### Activity
Work through the lines below and count those holding "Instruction"; reply with the number only.

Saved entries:
##########

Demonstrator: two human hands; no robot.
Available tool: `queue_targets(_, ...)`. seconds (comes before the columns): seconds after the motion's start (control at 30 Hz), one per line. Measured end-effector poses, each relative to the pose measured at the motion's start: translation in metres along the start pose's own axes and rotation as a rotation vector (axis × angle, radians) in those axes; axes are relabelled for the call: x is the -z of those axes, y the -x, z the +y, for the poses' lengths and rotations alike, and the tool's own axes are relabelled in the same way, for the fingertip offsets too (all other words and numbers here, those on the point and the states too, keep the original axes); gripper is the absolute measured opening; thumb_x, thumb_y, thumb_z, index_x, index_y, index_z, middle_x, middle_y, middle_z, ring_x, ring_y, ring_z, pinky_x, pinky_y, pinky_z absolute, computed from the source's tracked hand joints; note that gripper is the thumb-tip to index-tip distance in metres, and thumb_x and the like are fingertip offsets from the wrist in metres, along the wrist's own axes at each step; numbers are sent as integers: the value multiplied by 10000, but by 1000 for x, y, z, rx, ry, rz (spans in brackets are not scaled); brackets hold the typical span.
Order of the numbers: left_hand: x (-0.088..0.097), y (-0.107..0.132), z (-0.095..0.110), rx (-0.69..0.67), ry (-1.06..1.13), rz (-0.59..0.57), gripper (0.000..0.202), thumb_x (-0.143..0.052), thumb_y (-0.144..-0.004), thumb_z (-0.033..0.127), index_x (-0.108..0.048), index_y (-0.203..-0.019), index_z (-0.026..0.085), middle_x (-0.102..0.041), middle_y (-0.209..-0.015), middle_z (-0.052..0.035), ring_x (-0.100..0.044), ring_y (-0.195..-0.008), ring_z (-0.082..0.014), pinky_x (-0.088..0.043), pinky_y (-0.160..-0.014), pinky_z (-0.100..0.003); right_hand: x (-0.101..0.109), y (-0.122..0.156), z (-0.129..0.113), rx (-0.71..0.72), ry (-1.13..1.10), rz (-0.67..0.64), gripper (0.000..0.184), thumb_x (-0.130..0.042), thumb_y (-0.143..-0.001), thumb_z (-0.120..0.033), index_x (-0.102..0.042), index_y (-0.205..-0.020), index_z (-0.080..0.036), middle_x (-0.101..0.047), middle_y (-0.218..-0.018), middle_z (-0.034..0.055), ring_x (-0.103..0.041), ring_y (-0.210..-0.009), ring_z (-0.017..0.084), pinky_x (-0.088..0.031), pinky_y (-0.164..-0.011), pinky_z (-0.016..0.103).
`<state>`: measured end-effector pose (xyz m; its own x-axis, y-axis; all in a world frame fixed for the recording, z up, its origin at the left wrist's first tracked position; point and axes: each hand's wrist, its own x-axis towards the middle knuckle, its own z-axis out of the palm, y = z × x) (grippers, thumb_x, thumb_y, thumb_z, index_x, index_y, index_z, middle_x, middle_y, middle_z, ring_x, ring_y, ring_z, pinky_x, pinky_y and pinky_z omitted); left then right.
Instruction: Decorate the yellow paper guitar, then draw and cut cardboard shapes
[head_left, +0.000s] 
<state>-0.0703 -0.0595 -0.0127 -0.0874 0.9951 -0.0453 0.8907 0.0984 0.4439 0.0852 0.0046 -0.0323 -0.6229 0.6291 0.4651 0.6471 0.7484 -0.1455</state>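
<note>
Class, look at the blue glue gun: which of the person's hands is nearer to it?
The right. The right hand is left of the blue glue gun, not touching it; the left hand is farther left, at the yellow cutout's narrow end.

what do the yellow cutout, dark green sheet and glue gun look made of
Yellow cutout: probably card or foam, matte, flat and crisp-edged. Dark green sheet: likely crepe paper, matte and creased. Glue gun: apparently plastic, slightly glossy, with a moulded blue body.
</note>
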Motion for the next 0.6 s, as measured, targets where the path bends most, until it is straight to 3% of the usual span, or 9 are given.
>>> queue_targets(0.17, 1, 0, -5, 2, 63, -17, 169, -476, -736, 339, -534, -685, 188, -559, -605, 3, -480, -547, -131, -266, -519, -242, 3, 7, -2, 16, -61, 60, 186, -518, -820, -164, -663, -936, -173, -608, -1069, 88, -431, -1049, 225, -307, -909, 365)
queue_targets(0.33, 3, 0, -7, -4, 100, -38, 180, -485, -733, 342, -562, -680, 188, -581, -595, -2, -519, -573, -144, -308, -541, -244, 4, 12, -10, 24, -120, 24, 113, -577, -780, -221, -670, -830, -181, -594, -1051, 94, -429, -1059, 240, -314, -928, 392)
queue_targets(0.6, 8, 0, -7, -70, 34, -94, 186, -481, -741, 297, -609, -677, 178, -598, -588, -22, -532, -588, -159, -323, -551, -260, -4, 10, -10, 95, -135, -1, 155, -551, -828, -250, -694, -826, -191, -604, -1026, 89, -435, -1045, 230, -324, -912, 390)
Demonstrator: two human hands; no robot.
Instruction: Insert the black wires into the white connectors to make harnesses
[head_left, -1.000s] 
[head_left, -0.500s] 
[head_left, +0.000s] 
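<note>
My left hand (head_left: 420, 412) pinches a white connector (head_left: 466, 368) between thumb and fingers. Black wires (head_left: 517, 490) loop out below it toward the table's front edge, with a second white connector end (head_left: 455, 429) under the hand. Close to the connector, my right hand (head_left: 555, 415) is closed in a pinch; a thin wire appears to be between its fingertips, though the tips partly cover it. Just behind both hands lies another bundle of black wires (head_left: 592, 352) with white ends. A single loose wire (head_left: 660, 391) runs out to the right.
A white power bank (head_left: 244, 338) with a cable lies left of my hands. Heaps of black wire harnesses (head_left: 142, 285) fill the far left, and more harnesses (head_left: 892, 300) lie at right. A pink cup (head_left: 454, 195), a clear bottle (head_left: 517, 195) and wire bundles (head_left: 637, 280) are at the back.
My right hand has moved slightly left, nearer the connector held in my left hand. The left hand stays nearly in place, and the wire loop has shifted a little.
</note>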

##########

### Result
2